Mr. Park was arrested and sentenced to hard labor, leaving the family to face starvation. Yeonmi recalled a time when the three were rationed a single bag of rice to feed themselves for a month. The family was at risk of starvation. Yeonmi’s mother decided that it was time for the family to leave North Korea.

Yeonmi’s older sister, Eunmi, left before her mother and sister. Mrs. Park hired human smugglers to guide them across the rough terrain. They journeyed through the cold of night through forests, through mountains, and across frozen rivers. When they reached China, not all was as they expected. One of the smugglers attempted to rape Yeonmi, but her mother offered herself instead. The two were then enslaved by the same men they had paid to guide them to freedom.

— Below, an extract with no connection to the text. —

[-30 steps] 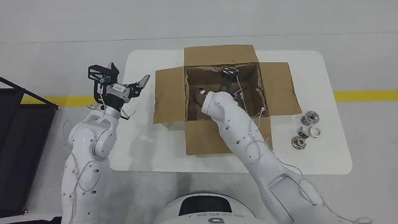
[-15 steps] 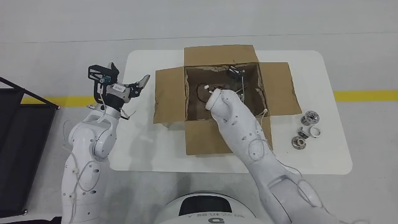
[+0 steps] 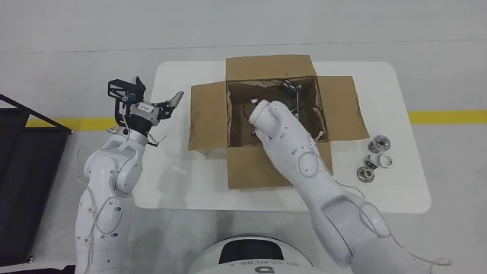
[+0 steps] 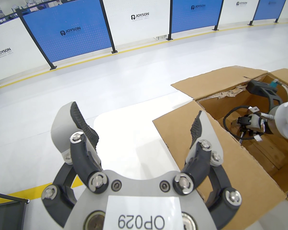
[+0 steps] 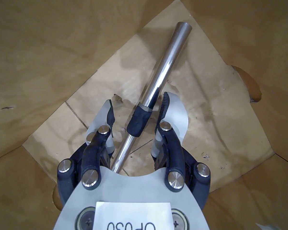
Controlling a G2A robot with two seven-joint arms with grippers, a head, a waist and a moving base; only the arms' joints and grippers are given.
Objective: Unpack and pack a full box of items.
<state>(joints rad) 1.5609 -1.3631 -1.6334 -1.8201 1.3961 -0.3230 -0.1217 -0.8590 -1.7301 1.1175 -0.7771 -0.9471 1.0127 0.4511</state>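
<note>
While the left gripper (image 4: 136, 111) hangs open mid-left in the top view, the right gripper (image 5: 137, 98), jaws apart, straddles a steel rod (image 5: 170, 53) inside the central cardboard box (image 3: 205, 118).

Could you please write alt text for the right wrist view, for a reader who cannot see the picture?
The right gripper is open inside a brown cardboard box, with one finger on each side of a shiny metal rod and not closed on it. The rod has a black sleeve between the fingers, and its far end points toward a corner of the box's bottom.
</note>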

Yeonmi and her mother were freed after two years, but were still at risk. They were in China illegally and would be deported if their identities were discovered. Yeonmi’s mother once again paid for a guide, this time through the Gobi Desert. They were apprehended by border patrol, but were freed two months later. Yeonmi and her mother were deported to South Korea where they learned the meaning of freedom and democracy.

“There are so many things that exist here that did not exist in North Korea,” Yeonmi said on the NK News. “And there are so many things we were never allowed. There is plenty of food. I never dreamed such freedom could exist.”

Yeonmi Park wrote a novel which was released on Amazon about her ordeal. She struggled to adapt to life in South Korea before enrolling in college where she studied criminal justice. She now spends the majority of her time traveling the word as a human rights activist.